Robust norms for neuropsychological tests of verbal episodic memory in Australian women.

Objective: Robust norms for neuropsychological tests may offer superior clinical utility to conventional norms, in their ability to distinguish normal cognitive aging from prodromal dementia. However, the availability of robust norms from midlife, where cognitive changes in those at risk of disease may arise, is limited. This study presents demographically stratified robust norms for tests of verbal memory in Australian women. Method: Participants were from the population-based Women’s Healthy Ageing Project. Baseline (1999 to 2002; n = 368; age range = 53—67years) and follow-up (2012 to 2014; n = 291; age range = 65—80years) measures of word-list and story recall were administered at least 10 years apart. Four samples were identified: conventional (derived from a cross-sectional sample), robust (derived from a longitudinal sample), mild cognitive impairment (MCI) or Alzheimer’s disease (AD), and lost to follow-up.

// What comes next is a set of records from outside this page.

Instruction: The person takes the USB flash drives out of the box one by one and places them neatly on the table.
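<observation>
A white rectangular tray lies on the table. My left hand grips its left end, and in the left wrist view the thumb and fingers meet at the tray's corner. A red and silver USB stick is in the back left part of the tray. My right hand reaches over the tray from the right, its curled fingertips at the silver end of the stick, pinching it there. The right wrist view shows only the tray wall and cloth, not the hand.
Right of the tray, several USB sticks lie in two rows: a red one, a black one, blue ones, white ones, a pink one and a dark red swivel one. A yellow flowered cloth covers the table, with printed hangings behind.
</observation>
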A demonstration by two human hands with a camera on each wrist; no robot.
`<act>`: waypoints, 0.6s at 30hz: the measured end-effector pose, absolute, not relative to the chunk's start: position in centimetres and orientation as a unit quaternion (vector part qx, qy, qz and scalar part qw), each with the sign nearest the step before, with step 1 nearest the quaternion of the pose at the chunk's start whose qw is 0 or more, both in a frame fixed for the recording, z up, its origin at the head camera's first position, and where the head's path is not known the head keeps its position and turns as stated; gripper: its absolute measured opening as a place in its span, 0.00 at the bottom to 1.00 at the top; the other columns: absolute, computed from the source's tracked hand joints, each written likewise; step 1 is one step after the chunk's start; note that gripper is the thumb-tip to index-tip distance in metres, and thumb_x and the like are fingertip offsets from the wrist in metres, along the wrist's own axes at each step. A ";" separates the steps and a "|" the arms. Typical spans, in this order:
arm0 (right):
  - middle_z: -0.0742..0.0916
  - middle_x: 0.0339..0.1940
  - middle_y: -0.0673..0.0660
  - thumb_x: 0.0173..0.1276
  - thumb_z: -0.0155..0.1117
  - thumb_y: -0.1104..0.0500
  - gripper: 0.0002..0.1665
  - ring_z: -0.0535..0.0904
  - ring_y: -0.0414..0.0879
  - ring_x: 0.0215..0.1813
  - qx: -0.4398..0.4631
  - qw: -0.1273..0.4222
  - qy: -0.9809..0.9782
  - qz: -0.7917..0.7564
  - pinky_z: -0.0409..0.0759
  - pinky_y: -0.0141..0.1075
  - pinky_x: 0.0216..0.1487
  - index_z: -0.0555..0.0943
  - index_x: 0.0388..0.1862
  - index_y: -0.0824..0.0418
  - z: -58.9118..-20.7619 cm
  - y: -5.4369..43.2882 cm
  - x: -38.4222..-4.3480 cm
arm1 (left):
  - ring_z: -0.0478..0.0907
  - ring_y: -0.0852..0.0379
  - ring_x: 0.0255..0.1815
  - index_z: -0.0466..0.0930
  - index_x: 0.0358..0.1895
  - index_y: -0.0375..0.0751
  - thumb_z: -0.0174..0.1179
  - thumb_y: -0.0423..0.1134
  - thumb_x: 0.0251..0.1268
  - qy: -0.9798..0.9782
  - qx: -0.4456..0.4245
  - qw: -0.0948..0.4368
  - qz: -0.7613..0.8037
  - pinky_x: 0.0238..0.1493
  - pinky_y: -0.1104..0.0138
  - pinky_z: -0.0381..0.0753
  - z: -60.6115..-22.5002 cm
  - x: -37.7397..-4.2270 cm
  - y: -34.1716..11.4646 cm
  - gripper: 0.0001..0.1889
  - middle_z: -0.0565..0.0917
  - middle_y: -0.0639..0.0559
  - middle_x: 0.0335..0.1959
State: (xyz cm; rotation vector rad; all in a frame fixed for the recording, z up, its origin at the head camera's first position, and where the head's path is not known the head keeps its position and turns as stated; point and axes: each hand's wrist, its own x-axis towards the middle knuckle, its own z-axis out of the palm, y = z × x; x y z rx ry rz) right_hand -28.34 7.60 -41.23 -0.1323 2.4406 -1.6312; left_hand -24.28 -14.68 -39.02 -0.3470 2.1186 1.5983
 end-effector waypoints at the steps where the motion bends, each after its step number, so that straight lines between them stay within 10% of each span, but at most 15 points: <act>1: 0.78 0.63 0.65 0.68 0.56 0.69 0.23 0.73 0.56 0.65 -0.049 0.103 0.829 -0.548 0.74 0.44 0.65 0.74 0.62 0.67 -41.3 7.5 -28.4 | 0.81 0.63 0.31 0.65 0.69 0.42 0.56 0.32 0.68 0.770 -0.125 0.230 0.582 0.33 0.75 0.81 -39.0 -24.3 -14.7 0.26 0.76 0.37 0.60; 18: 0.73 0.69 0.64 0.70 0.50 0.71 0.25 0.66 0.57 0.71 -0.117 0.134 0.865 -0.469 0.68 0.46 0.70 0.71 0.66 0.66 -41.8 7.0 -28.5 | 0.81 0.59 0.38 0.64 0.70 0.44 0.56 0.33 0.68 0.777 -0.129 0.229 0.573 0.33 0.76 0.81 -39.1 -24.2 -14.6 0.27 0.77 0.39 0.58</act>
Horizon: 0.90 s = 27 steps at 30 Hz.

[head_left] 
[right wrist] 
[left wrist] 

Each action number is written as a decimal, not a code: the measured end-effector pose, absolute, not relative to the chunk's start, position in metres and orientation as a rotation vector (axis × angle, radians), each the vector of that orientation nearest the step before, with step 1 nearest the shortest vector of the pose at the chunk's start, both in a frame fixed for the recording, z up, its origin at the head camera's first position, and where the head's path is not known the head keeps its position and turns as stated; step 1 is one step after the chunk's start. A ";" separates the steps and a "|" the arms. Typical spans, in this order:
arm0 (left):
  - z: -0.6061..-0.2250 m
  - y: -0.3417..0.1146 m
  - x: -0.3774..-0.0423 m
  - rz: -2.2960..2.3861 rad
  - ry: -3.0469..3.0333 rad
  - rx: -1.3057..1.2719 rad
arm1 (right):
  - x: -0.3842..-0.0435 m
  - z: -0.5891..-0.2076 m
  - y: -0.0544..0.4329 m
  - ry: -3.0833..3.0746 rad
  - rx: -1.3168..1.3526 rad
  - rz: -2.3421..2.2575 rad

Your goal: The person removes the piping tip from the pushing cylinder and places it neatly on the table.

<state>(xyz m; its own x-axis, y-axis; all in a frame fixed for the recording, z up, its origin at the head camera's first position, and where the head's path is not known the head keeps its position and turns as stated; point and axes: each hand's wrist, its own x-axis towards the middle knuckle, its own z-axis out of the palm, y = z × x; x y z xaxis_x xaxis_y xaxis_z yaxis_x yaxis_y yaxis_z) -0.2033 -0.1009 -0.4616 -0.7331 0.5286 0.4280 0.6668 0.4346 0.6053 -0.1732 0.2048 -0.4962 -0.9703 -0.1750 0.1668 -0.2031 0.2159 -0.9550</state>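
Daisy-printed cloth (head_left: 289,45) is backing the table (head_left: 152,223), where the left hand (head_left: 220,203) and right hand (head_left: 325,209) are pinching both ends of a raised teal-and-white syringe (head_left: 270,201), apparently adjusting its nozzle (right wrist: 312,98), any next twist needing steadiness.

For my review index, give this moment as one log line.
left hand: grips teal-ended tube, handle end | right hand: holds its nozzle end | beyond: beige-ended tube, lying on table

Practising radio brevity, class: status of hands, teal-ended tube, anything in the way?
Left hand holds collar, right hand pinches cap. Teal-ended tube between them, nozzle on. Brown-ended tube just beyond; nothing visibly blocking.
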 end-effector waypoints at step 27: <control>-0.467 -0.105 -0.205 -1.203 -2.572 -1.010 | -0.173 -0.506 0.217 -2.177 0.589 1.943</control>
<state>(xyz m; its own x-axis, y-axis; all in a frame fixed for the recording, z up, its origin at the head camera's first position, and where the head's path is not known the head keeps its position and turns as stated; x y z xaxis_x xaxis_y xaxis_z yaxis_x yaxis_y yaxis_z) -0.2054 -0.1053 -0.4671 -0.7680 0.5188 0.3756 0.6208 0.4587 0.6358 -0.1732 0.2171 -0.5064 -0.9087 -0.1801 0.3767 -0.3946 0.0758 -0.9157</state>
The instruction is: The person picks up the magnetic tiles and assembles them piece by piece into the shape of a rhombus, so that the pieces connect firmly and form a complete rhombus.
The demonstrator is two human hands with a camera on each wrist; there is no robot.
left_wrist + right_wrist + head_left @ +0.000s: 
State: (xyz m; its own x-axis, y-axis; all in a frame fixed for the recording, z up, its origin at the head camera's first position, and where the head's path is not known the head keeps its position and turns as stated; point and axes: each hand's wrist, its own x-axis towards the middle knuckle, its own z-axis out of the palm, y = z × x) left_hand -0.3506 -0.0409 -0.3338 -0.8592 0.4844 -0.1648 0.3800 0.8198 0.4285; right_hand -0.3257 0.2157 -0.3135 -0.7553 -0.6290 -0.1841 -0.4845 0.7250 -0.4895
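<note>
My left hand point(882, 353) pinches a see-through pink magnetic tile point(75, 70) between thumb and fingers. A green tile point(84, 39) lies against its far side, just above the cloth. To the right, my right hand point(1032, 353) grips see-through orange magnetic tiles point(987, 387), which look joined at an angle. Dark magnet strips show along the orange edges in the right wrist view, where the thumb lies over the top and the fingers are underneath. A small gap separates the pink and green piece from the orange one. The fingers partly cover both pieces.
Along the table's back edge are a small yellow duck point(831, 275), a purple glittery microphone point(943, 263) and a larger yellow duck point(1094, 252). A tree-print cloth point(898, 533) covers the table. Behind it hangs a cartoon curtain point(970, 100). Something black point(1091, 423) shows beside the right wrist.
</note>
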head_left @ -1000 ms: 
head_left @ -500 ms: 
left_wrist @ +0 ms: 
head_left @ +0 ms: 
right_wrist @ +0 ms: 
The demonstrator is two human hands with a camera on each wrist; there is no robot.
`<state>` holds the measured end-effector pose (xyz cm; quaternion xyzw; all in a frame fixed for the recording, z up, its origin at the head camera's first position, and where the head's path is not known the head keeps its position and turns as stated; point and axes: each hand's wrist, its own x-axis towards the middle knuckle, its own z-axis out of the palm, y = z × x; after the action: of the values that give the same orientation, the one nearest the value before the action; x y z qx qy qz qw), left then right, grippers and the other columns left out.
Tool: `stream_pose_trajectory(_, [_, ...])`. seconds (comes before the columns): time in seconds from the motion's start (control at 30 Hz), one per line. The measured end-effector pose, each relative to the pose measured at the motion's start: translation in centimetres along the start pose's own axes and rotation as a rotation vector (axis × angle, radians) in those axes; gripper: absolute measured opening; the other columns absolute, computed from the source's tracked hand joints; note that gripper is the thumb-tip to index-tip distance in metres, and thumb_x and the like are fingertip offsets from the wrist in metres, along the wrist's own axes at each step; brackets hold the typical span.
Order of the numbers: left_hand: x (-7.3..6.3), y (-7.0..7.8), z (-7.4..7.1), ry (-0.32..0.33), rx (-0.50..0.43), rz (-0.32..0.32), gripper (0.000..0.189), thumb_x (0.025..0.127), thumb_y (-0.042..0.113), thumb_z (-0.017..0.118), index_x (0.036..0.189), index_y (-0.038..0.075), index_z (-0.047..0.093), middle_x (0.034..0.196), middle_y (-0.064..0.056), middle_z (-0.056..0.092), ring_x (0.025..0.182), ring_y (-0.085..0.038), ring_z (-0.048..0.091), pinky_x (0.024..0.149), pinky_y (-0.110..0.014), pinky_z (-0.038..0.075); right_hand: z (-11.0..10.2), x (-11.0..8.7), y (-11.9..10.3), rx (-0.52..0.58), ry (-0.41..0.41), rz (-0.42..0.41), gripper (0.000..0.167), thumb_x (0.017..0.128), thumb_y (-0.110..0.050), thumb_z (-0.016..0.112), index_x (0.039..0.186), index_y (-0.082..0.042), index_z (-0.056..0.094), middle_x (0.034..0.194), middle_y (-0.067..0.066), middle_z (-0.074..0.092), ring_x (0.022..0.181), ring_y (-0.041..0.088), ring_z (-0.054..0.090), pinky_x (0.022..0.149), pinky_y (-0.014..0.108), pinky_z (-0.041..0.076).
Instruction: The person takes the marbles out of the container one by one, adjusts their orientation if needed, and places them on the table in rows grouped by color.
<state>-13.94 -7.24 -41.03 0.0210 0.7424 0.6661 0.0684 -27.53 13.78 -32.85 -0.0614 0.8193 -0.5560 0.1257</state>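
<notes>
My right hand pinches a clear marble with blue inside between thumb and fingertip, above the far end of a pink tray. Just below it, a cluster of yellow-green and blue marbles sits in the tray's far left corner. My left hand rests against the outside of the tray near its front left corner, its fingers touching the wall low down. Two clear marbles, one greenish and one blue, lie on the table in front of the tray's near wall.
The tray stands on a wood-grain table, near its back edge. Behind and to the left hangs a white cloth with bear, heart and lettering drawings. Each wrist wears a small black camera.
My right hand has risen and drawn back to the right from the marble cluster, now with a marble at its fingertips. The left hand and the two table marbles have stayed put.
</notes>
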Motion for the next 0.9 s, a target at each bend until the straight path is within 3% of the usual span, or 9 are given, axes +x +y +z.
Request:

Area under the curve (AUC) values were generated to assess the diagnostic ability of conventional and robust norms using 1 standard deviation and 1.5 standard deviation cut-offs. Results: There were differences between conventional Australian and American normative data for the Consortium to Establish a Registry for Alzheimer’s Disease word-list recall. Individuals who declined to MCI/AD over the follow-up displayed poorer performance at baseline, however no differences in classification ability of robust (AUC range .54 to.64) and conventional (AUC range .51 to .65) norms were observed. Conclusion: Neuropsychological performance in midlife predicted clinical cognitive decline 1 decade later, but conventional and robust norms was similarly predictive of conversion to disease in this cohort. The use of country-specific, representative conventional norms remains a valuable tool for neuropsychologists to assess cognitive performance throughout midlife. (PsycINFO Database Record (c) 2019 APA, all rights reserved)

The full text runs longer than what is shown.